The Oryza genus (belonging to the Poaceae family) consists of 27 known species with 11 different genome types (classified based on cytogenetics and genetic hybridization studies): 6 diploids (n = 12; AA, BB, CC, EE, FF and GG) and 5 allotetraploids (n = 24; BBCC, CCDD, HHJJ, HHKK and KKLL) (Ge et al., 1999; Lu et al., 2009). The MBGC was established in Oryza before the domestication of rice (O. sativa; AA) (Miyamoto et al., 2016). It is highly conserved among AA and BB genome type Oryza species, while only a partial cluster exists in the early-divergent Oryza species O. brachyantha (FF), which harbours only two clustered CYP99A2/3 paralogs (Miyamoto et al., 2016). Because the MBGC is incomplete in O. brachyantha, it likely evolved before the divergence of the BB lineage in Oryza (Miyamoto et al., 2016). Due to the limited availability of genome assemblies from species positioned between O. brachyantha and O. punctata in the phylogenetic tree, it has remained unclear whether the MBGC was restricted to species of the AA and BB lineages. Alternatively, the MBGC could have been lost specifically in the O. brachyantha lineage and might be present in other Oryza lineages. Lastly, the presence and configuration of the MBGC have not yet been studied in any of the allotetraploid Oryza species, and it therefore remains unknown if the cluster is present in both their sub-genomes.

Momilactone biosynthetic gene cluster in other species

Studies of the MBGC have not been limited to the Oryza genus; some have expanded into the wider Poaceae family. Poaceae encompass 12 subfamilies, of which nine belong to two core clades: BOP and PACMAD. The BOP clade comprises Bambusoideae, Oryzoideae (including Oryza), and Pooideae (including the Triticeae tribe); the PACMAD clade consists of Panicoideae, Aristidoideae, Chloridoideae, Micrairoideae, Arundinoideae, and Danthonioideae (Soreng et al., 2017). The MBGC is not restricted to the Oryza genus and has been identified through phylogenomic methods in species belonging to the PACMAD clade, specifically in the Panicoideae and Chloridoideae subfamilies (Wu et al., 2022a). However, it remains uncertain whether these species actually produce momilactones or other types of labdane-related diterpenoids. Echinochloa crus-galli (Panicoideae), a prevalent weed associated with rice cultivation, is the only species confirmed to produce momilactone A (Kraehmer et al., 2016; Wu et al., 2022a). Interestingly, E. crus-galli exhibits a distinct MBGC architecture, including an additional cytochrome P450 (EcCYP76L11) (Guo et al., 2017; Kitaoka et al., 2021). EcCYP76L11, similarly to CYP76M8 in Oryza sativa, can catalyse the conversion of 9βH-pimara-7,15-diene into 6β-hydroxy-syn-pimaradiene (Kitaoka et al., 2021). Despite the shared origin of the MBGC in Oryza and Echinochloa, the CYP76L11 gene has not been identified in the MBGC or the genome of any Oryza species (Wu et al., 2022a).

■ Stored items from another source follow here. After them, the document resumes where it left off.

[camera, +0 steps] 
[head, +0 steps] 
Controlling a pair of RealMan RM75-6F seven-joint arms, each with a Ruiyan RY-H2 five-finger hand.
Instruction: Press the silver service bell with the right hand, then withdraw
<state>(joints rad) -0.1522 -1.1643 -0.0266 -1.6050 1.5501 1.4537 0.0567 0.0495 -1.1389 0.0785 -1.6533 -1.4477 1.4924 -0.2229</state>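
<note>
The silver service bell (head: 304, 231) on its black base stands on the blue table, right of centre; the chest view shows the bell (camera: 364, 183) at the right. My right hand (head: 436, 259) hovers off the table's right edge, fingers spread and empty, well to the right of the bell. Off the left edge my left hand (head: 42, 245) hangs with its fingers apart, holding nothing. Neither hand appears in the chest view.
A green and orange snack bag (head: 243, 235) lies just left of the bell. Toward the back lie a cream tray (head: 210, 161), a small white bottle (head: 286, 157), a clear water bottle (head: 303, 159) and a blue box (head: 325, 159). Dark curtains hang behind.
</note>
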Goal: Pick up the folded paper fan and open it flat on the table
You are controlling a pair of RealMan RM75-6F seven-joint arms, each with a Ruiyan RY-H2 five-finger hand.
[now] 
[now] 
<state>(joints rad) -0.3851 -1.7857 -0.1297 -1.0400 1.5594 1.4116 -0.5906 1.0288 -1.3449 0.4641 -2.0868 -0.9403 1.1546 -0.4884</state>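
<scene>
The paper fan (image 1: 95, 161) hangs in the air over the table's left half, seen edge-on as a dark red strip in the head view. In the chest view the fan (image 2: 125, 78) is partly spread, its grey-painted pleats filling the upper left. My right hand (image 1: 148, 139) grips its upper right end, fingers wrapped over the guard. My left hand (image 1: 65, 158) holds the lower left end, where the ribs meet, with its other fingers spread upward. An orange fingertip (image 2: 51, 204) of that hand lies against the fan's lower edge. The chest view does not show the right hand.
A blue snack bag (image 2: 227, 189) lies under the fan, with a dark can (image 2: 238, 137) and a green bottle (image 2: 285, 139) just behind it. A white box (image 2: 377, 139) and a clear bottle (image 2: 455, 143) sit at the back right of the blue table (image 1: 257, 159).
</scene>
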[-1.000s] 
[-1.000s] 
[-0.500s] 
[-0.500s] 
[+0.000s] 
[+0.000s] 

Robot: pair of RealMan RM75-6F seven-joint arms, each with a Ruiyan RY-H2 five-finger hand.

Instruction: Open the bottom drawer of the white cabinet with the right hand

Here, we studied the presence, architecture, and evolution of the MBGC in cultivated rice and wild relatives from the Oryza genus by mining recently published genome assemblies. Our study shows that the MBGC is not restricted to species of the AA and BB lineages; we identify MBGC-like clusters in Oryza CC species and in one of the respective sub-genomes of the tetraploid species O. alta as well as in O. coarctata, a basal lineage in the Oryza phylogeny. We also show that the gene cluster was lost in several intermediate genome types. While momilactone A was detectable in all species harbouring the cluster, we were not able to detect momilactone B in O. coarctata, which might suggest that momilactone B production could have been a more recent innovation that emerged after the branching off of the KK genome type. In the O. coarctata MBGC, we identified an additional CYP that is different from the canonical O. sativa CYP99A2/3 and for which a corresponding orthologue could be found only in the MBGC of E. crus-galli, altogether suggesting the existence of an early ancestral cluster. In summary, our study shows how a biosynthetic gene cluster diversified within a plant genus while largely maintaining its biosynthetic function.